## WHAT TO DO
What lines of the data below hold the string "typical"? Copy each one.
- Opening Delimiter -
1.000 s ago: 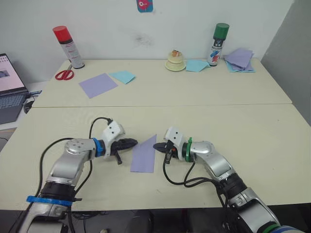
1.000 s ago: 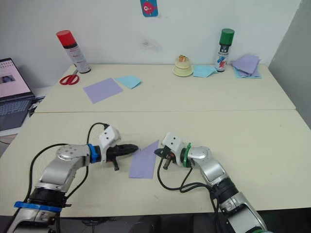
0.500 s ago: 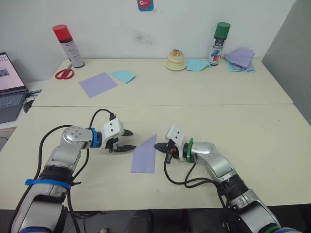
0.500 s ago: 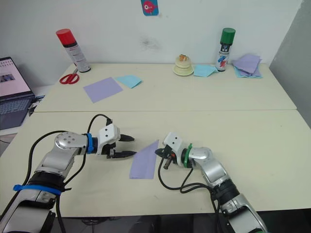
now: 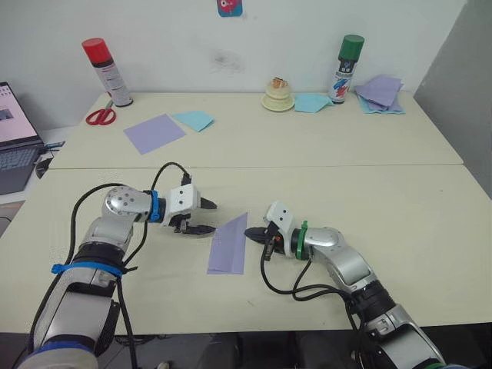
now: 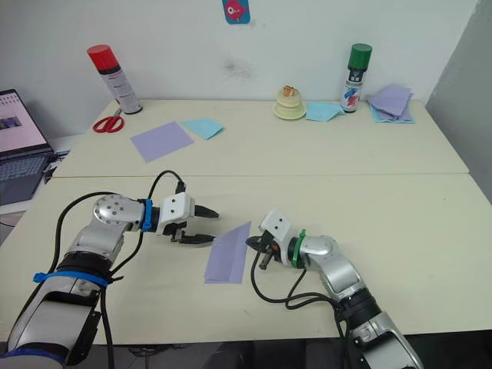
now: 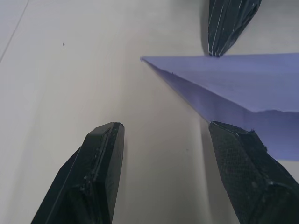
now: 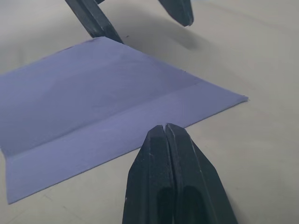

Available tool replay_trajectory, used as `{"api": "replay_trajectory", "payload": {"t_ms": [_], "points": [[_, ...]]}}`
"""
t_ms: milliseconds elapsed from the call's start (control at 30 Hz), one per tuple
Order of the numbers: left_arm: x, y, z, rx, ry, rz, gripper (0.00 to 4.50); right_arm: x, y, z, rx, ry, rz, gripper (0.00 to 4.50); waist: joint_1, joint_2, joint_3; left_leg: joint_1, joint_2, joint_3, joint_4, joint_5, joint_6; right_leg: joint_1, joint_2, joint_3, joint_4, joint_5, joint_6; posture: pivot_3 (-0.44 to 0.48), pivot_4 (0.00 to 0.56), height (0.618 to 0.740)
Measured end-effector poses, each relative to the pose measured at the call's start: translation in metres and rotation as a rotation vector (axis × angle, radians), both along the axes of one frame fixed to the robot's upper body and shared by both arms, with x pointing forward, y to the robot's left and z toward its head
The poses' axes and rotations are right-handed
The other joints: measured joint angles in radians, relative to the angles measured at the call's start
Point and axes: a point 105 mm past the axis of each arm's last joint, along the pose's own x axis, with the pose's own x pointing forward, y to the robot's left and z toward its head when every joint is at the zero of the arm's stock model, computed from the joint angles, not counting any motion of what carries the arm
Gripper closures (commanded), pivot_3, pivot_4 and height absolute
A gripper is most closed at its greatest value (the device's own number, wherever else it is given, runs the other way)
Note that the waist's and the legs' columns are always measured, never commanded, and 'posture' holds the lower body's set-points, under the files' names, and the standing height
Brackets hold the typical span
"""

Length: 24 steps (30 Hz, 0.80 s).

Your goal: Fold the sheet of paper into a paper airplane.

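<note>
Sheet of paper, no legible writing

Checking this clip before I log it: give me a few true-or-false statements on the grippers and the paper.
1. The left gripper has its jaws open. True.
2. The right gripper is shut. True.
3. The folded purple paper is lifted off the table. False: it lies on the table between the grippers.
4. The left gripper grips the paper. False: its jaws are open beside the paper's edge.
5. The scissors lie beside the green-capped can. False: they lie by the red-capped can.
</note>
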Motion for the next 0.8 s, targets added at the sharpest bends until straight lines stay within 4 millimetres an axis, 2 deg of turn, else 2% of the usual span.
{"api": "replay_trajectory", "payload": {"t_ms": [133,333,633,733,800], "points": [[-0.001,-0.007,-0.002,-0.002,-0.013,-0.041,1.28,-0.001,0.003,0.001,0.006,0.000,0.004,4.50,-0.001,0.000,0.000,0.000,0.000,0.000,0.000,0.000,0.000,0.000,0.000,0.000,0.000,0.000,0.000,0.000,0.150,0.740],[-0.010,-0.012,-0.012,0.091,-0.011,-0.166,1.28,-0.001,0.003,0.001,0.006,0.000,0.005,4.50,-0.001,0.000,0.000,0.000,0.000,0.000,0.000,0.000,0.000,0.000,0.001,0.000,0.000,0.000,0.000,0.000,0.150,0.740],[-0.004,-0.036,-0.004,0.133,-0.129,-0.325,1.28,-0.001,0.005,0.000,0.007,-0.001,0.002,4.50,-0.005,0.000,0.000,-0.001,0.000,0.000,0.004,0.000,0.000,0.000,0.001,0.000,0.001,0.000,0.000,0.000,0.150,0.740],[-0.008,-0.035,-0.010,0.177,-0.128,-0.385,1.85,-0.001,0.004,0.000,0.006,-0.002,-0.004,4.50,-0.008,0.000,0.000,-0.001,0.000,0.000,0.004,0.000,0.000,0.000,0.001,0.000,0.001,0.000,0.000,0.000,0.150,0.740],[-0.007,-0.035,-0.010,0.203,-0.137,-0.407,2.45,0.000,0.002,0.000,0.004,-0.004,-0.012,4.50,-0.007,0.000,0.000,-0.003,0.000,-0.001,0.006,0.000,0.000,0.000,0.001,-0.001,0.002,0.000,0.000,0.000,0.150,0.740]]}}
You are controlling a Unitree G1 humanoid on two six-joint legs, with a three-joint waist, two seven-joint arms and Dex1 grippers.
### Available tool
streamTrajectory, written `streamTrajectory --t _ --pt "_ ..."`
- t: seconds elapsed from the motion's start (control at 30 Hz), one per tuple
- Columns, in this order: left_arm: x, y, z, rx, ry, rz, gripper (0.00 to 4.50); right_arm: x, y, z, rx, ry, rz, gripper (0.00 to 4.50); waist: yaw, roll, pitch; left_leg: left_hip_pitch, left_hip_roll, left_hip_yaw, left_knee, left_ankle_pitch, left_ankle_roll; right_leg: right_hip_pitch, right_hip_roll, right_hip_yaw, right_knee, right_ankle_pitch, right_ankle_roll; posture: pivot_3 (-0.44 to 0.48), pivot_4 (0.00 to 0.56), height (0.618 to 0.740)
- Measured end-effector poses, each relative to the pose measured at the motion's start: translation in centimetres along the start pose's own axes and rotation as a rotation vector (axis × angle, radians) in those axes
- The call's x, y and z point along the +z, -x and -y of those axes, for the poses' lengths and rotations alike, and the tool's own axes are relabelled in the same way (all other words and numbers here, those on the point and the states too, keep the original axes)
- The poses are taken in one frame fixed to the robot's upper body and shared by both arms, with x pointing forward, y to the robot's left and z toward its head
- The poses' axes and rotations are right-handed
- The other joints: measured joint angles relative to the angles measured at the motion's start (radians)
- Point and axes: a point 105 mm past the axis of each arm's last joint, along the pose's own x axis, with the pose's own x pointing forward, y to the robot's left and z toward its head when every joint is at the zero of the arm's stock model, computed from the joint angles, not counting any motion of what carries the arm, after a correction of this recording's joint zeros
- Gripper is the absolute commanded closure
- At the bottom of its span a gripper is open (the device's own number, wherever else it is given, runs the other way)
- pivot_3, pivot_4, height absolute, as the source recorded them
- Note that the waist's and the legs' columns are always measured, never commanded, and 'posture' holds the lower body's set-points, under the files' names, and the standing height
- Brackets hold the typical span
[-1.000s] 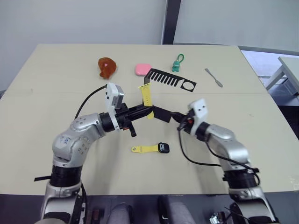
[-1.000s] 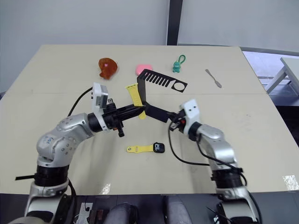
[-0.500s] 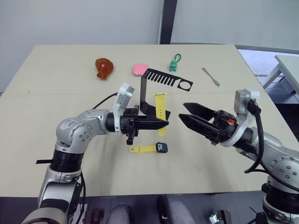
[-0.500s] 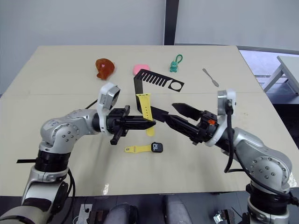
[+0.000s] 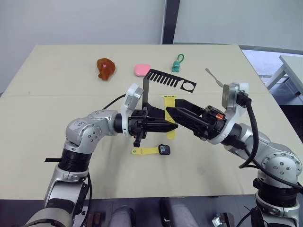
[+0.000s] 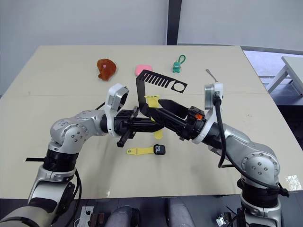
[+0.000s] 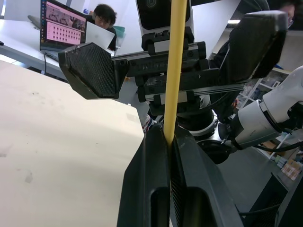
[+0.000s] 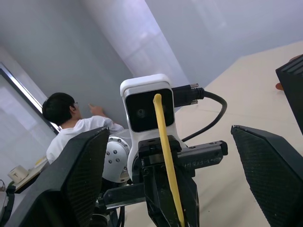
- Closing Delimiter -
## OUTPUT FOR THIS EXERCISE
Brackets hold the typical span
- Brackets hold the typical span

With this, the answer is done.